Rechtliche Beurteilung
Fragen der Vertragsauslegung bilden nur dann eine erhebliche Rechtsfrage im Sinne des § 502 Abs 1 ZPO, wenn eine krasse Verkennung von Auslegungsgrundsätzen vorliegt, die im Interesse der Rechtssicherheit wahrgenommen werden muss; im Allgemeinen kommt ihnen keine über den Einzelfall hinausgehende Bedeutung zu (stRsp ua MR 1996, 68 [Walter] - Urlaubsfotos; zuletzt 7 Ob 183/00p; 4 Ob 241/00w; Kodek in Rechberger, ZPO**2 § 502 Rz 5 mwN).
Von einer krassen Verkennung von Auslegungsgrundsätzen kann im vorliegenden Fall keine Rede sein. Die Klägerin kann dies auch nur behaupten, weil sie die Feststellung übergeht, dass die Parteien des Gesellschaftsvertrags den vorliegenden Fall - ein ausscheidender Kommanditist ist auch als Mitglied einer zweiten Landesgesellschaft berechtigt, die Verbandsmarke zu nutzen - nicht bedacht haben. Tritt aber ein Fall ein, den die Parteien nicht bedacht haben, so ist der Vertrag gemäß § 914 ABGB ergänzend auszulegen (NZ 1997, 93; wbl 1998/205 ua).
Mit dieser Rechtsprechung steht die angefochtene Entscheidung im Einklang. Die Anwendung der Auslegungsgrundsätze auf den konkreten Fall bildet keine erhebliche Rechtsfrage. Das Berufungsgericht hat im übrigen zu Recht die Parteienabsicht berücksichtigt, weil Pflichten zu beurteilen sind, welche die Beklagte als Gesellschafterin der Klägerin übernommen hat. Diese Pflichten haben ihre Grundlage im Gesellschaftsvertrag, auch wenn die Beklagte der Gesellschaft nicht mehr angehört.

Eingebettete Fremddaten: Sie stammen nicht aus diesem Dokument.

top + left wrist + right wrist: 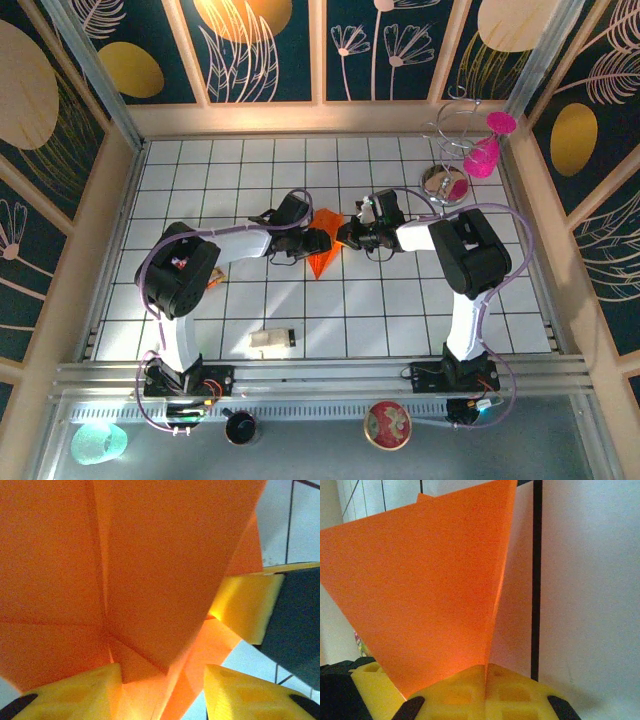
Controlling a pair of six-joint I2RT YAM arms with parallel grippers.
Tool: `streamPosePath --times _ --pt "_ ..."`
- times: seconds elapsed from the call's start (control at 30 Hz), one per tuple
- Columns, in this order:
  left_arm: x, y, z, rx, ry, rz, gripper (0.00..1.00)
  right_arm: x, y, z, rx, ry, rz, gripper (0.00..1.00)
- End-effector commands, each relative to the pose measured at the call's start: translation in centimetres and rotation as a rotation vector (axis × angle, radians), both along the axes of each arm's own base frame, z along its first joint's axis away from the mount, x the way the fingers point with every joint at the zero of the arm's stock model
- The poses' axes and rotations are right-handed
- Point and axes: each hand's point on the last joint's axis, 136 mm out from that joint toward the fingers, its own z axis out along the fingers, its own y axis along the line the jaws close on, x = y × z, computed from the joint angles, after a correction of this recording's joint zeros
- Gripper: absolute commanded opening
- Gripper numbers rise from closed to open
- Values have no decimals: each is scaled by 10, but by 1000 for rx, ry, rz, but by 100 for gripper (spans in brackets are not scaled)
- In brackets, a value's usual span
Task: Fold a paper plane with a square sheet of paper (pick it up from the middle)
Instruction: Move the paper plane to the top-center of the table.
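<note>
The square sheet of paper (pixel 325 252) is bright orange and folded into a pointed paper plane shape, held up at the middle of the tiled table between both arms. My right gripper (pixel 347 236) is shut on its edge; in the right wrist view the yellow fingers (pixel 455 695) meet on the paper (pixel 430 590) at the gripper (pixel 486 672). My left gripper (pixel 316 241) is at the paper's left side. In the left wrist view it (pixel 162 695) stands open, the creased paper (pixel 150 570) lying between its jaws with a gap on the right. The right gripper's finger (pixel 245 605) shows there too.
A beige block (pixel 272 340) lies near the front of the table, and a small wrapper (pixel 215 280) sits by the left arm. A wire stand with pink cups (pixel 470 150) is at the back right. Wooden walls (pixel 120 200) ring the table.
</note>
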Motion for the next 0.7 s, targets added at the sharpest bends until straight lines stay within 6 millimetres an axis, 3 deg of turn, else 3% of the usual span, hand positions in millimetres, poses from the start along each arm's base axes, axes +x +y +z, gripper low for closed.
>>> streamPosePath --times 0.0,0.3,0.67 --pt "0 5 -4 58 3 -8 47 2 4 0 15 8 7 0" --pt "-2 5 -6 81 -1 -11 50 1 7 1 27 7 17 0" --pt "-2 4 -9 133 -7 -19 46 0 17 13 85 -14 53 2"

Mit dem Hinweis auf die fehlende Gegenleistung für einen allfälligen Verzicht auf das Recht, die Marke als Gesellschafterin einer anderen Landesgesellschaft zu nutzen, hat das Berufungsgericht unterstrichen, dass die Beklagte die einzige Gesellschafterin der Klägerin war, die einer weiteren Landesgesellschaft angehörte. Das Argument kann daher nicht mit dem Hinweis entkräftet werden, dass die Beklagte in die Gesellschaft aufgenommen wurde und damit alle Vorteile einer Gesellschafterin hatte. Sie hat damit nicht mehr an Leistungen erhalten als andere Gesellschafter, hätte aber - wenn die Vertragsauslegung der Klägerin zuträfe - durch den Verzicht auf die weitere Nutzung der Verbandsmarke eine Leistung erbracht, welche die anderen Gesellschafter nicht erbracht haben (erbringen konnten) und der daher keine Gegenleistung gegenübergestanden wäre.